Additional steps that would be needed to perform to make a better decision or deliver a better product to the real estate company are:-

Business Decisions

  • Customer Segmentation- It is crucial before entiring into any new market segment to understand the choice patters of consumer behaviour. Hence segmenting the customer on basis of type of tourist (leisure, business etcs), financial spending power, age etc would be helpful.

  • Competitor Analysis- Before making any investment decision, analyzing the strategy of competitors is necessary. If competitors are agressive in their pricing or marketing strategies, then the real estate company would have to make additional investments for marketing or move towards long term plan.Companies like Roomorama, Homeaway, and the Expedia (EXPE)-owned Housetrip all have a dedicated following of their own, and are all beginning to eat into the market share.

  • Economic Risks- Tourism industry is generally booming if the economy is healthy. This needs to be factored in before making large investments in properties since the breakeven period is in years.

  • Financial health of Airbnb- Although the company appears to be health and has raised more than $3 billion in venture capital since its inception, taking on industry behemoth such as Wyndham and Marriot might lead to them taking an aggressive approach leading to Airbnb loosing its market share. Airbnb also is widely reagrded to have an IPO in 2018 and it might not perform as well as it should. Since the client would be using Airbnb’s platform, this would have adverse effect on the real estate company’s cashflows.

  • Regulatory Issues Airbnb has a lot of regulartory and legal hurdles. Last fall, the New York State Senate passed a bill that makes online apartment listings for stays shorter than 30 days illegal, which, not surprisingly, thwarts Airbnb in their goal to expand its market. This woudl definitely have effect on the clients’ revenue.

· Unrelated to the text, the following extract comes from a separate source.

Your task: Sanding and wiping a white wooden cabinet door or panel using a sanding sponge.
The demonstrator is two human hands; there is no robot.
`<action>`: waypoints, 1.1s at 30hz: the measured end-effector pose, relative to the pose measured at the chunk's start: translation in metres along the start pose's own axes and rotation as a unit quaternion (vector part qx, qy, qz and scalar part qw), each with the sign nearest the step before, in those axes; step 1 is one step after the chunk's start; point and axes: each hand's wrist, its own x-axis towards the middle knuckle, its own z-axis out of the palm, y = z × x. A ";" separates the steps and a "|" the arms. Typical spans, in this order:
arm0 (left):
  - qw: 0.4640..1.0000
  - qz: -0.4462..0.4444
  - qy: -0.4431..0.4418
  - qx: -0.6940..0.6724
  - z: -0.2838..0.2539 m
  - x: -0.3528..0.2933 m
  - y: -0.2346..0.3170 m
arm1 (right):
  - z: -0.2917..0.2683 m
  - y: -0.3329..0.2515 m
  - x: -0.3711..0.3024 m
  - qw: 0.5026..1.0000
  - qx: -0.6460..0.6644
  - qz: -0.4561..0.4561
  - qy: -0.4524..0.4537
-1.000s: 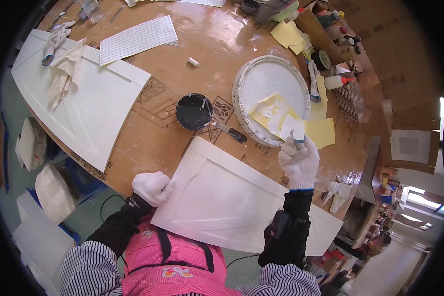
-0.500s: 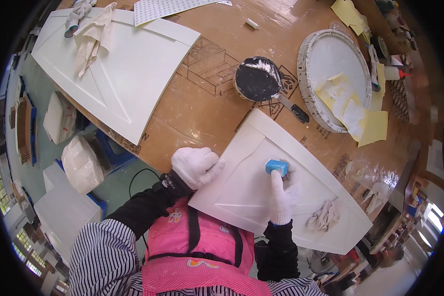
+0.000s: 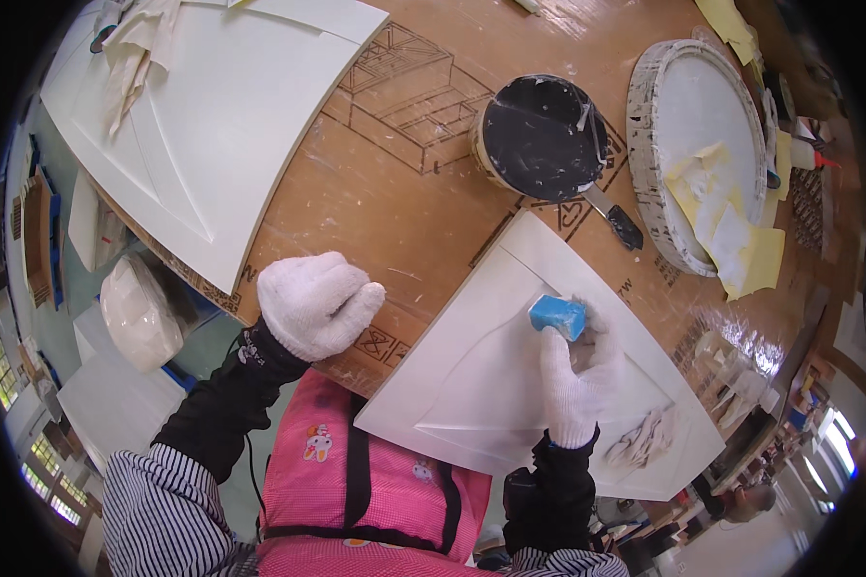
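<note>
My right hand [image 3: 579,375], in a white knit glove, grips a small blue block [image 3: 558,316] between thumb and fingers. The block is over a white, roughly triangular panel [image 3: 496,361] with raised ridges; whether it touches cannot be told. Left of this panel, my gloved left hand [image 3: 319,306] is curled into a loose fist near the table edge, apart from the panel, with nothing visible in it. A crumpled pale cloth [image 3: 642,438] lies on the panel to the right of my right wrist.
A larger white panel [image 3: 231,106] with a beige cloth [image 3: 135,58] lies at the far left. Beyond the near panel sit a black-topped pot [image 3: 539,139], a scraper handle [image 3: 625,229] and a round white lid or tub [image 3: 645,154] bearing yellow sheets [image 3: 751,260]. Brown cardboard [image 3: 394,216] covers the table.
My left hand has moved left and away, off the near panel's edge. My right hand, still gripping the blue block, has shifted slightly right. The view has shifted too.
</note>
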 end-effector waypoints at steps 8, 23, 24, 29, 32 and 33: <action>1.000 0.007 -0.003 -0.001 0.002 0.000 -0.002 | 0.002 0.001 0.009 0.997 -0.008 -0.072 -0.014; 1.000 0.008 -0.013 0.008 0.003 0.000 -0.001 | 0.004 0.008 0.011 0.997 -0.001 -0.074 -0.002; 1.000 0.008 -0.010 0.007 0.003 -0.001 -0.002 | 0.008 0.006 0.013 0.998 0.005 -0.065 0.011; 1.000 0.006 -0.008 0.003 0.003 0.000 -0.002 | 0.003 -0.005 0.013 0.998 -0.021 -0.053 -0.006; 1.000 0.011 -0.010 0.008 0.003 0.000 -0.001 | 0.000 0.000 0.011 0.989 -0.055 -0.126 -0.046; 1.000 0.005 -0.010 0.008 0.003 0.000 -0.001 | 0.005 0.001 0.009 0.996 0.002 -0.090 -0.014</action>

Incorporating data from additional sources

Next steps in this analysis would be to incorporate additional data about

  • Crime Data- Safety is one of the important factors for toursists and they generally prefer crime free neighbourhoods for renting properties. By incorporating the crime data, we would be able to factor this information.

  • Weather Data- Weather plays an important role for tourists to decide to visit a particular city during harsh weathers. Hence , it is important to factor in the seasonality of a particular city as any city would have peak and lows tourist periods accordingly.

  • Social Media Data- The real estate company can scrape through the social media platformsdata to identify the impressions a particular neighbourhood is having and based on popularity can make a better decision.

  • Traffic and Ease of Public Transport Data- If a zipcode is heavily congested with traffic or if it doesnt have proper public transport channels neareby, then there are high chances that toursits will avoid such zipcodes. So analysis of this data needs to be performed.